Soccer on a baseball field? Thanks to a removable pitching mound, Sounders FC 2 will play at Cheney Stadium
Cheney Stadium’s new co-tenants, the Seattle Sounders FC 2, got a first glimpse of their home away from home Wednesday afternoon. Player feedback was swift.
“I could tell they were excited,” S2 coach John Hutchinson said, “because they were giggling and laughing and taking Instragram photos.”
Their coach was pretty pumped, as well.
“I’ve never been to Tacoma,” said Hutchinson, an Australian native who last year moved to the Seattle area. “I wasn’t sure what I was expecting when I walked in here, and then I saw an amazing baseball stadium that they’ve turned into a place for soccer with fantastic grass.”
The first United Soccer League match on that grass will be played Friday night at 7, when S2 faces Portland Timbers 2. The forecast is calling for a crowd of raucous fans enjoying optimum sight lines in a ballpark reconfigured for strikes of a different kind.
Gone will be the mound and the basepaths, covered by temporary sodding seamlessly installed to blend in with the rest of the field.
“Magnificent,” veteran midfielder David Estrada said of the conversion. “Kudos to the people who made it happen.”
Cheney Stadium groundskeeper Michael Huie oversees the many people who will make soccer happen 17 times before the regular season concludes on Oct. 10. Huie admits he knows next to nothing about soccer, as he’s a baseball guy.
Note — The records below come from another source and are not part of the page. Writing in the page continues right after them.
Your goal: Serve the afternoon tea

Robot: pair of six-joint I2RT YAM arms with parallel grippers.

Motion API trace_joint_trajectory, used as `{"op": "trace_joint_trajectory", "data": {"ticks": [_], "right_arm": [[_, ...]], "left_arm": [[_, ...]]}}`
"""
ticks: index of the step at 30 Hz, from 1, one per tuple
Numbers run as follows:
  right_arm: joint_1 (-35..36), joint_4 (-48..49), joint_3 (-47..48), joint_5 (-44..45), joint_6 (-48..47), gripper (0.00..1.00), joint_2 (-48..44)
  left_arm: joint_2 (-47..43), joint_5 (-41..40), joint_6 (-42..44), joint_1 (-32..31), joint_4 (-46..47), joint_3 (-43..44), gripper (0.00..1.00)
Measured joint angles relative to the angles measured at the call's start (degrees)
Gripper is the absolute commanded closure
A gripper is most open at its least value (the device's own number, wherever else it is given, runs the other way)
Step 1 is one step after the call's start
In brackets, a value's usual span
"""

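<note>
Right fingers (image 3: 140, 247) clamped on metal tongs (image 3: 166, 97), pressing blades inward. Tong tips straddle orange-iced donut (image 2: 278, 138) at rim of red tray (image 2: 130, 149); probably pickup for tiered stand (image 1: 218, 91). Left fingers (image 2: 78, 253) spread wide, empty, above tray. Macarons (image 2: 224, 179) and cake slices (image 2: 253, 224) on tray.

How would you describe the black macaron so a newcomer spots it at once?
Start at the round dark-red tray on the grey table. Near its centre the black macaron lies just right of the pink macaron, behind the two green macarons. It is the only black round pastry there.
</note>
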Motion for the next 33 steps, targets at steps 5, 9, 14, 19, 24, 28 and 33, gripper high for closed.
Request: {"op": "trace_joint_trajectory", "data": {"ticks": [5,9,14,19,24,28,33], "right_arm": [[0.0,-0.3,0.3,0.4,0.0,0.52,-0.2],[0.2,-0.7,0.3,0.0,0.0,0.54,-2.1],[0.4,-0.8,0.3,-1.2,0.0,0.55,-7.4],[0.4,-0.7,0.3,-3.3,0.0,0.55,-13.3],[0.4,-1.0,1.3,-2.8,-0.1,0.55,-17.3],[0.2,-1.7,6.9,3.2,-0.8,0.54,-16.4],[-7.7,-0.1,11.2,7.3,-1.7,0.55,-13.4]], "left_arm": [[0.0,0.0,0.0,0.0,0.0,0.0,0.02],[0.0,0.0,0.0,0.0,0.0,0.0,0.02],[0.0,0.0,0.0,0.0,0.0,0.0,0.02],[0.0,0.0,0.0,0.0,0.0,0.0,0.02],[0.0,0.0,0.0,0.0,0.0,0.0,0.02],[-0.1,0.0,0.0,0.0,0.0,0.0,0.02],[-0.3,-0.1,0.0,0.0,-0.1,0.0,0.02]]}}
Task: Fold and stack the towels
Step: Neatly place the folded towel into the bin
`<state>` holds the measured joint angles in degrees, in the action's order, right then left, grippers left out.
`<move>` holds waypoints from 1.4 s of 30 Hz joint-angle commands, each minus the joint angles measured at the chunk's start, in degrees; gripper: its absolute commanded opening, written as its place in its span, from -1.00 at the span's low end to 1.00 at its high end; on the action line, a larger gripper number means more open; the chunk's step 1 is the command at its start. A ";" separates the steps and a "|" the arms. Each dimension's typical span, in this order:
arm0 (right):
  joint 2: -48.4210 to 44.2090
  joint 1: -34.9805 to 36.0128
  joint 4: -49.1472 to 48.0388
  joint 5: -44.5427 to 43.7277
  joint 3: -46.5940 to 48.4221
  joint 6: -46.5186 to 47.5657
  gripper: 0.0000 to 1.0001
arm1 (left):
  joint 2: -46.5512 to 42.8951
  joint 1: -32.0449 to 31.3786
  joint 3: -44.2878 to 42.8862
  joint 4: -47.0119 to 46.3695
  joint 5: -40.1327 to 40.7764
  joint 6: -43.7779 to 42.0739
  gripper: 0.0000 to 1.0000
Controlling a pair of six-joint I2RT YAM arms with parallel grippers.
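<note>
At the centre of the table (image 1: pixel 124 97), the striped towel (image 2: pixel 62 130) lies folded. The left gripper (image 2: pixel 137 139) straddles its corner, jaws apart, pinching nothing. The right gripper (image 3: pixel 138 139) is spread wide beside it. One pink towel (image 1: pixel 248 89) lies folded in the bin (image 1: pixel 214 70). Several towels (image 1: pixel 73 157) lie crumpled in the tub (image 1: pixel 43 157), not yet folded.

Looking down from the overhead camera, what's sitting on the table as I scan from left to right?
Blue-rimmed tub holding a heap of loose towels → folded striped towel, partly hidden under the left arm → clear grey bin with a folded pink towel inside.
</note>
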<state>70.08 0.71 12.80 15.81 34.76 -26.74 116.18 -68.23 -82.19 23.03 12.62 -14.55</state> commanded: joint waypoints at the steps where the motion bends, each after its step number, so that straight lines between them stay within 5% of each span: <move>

More to the point, he’s a lawn guy who studied turf management at Walla Walla Community College. Until it was determined that S2 would exchange home games at the Starfire Sports complex for a long-time future in Tacoma, Huie had no idea his responsibilities would be vastly expanded.
But he’s embracing the challenge, with the emphasis on the challenge.
“We had a custom platform made weighing 22 tons, and we build the mound on that,” said Huie. “We can pop it up with a trailer and take it off the field.”
Cheney Stadium’s dual-purpose function required 13,000 square feet of sod to be transported from a Moses Lake turf farm for the Friday opener. Each batch is one-and-done, replaced by a fresh shipment.
“We’re looking at different ways on how to get rid of it,” said Huie. “We may have a day where we haul it into our overflow lot, then sell it to the community as ‘game-used sod.’
Otherwise, Huie continued, “there’s a pretty good plan in place. We’re trying to do it right. A lot of soccer teams share stadiums with baseball teams, but the extent we’re doing it is pretty extreme. There is no clay anywhere, so it makes for an aesthetic, pleasing look.”
Because soccer players are almost unanimous in their preference of natural grass over the artificial-turf surfaces at Starfire and CenturyLink Field, the state of the field meant love at first sight Wednesday.
“When you first hear you’re playing in a baseball stadium, your standards kind of drop a little bit,” said S2 captain Ray Saari. “But I’m very impressed by the work the Rainiers have done. It’s by far one of the best soccer pitches I’ve seen that’s been transformed from a baseball field.”
At 22, Saari is among the oldest members of a roster whose youngest player is 15. In that sense, the USL is more akin to a professional junior hockey league than, say, the Pacific Coast League, where 22-year olds are regarded as kids.
Another difference might be the intensity of the competition. In Triple-A baseball, the priority is to put players in position to contribute to the Major League affiliate. Winning games, and championships, is gravy.
For S2, winning games, and championships, is the foremost objective.
“Each player has his own ambition,” said Saari. “But as a team, we want to be a dominant team. Because at the end of the day, our organization is a dominant organization: Since 2009, we’re the winningest team in the MLS. That competitive drive is something we want to instill in every single player.
“Our team wants redemption from last year,” Saari continued, referring to S2’s record of 9-19-4 in 2017. “We had a very bad year, not gonna sugarcoat it, and we want to come out and make a good impression, not just for the fans for the whole organization.”
Promised Hutchinson: “You’re going to see a lot of energy. They will play a hands-on game and go for it. We’re never gonna sit back and just try to get a point in a draw.”
If the S2 comports itself like that, it’s possible the baseball fan who serves as Cheney Stadium’s head groundskeeper will become an expert on a sport he barely recognizes.
“I never thought I’d be putting soccer on a baseball field,” Huie said. “But it’s a process and a cool journey, and here we are.”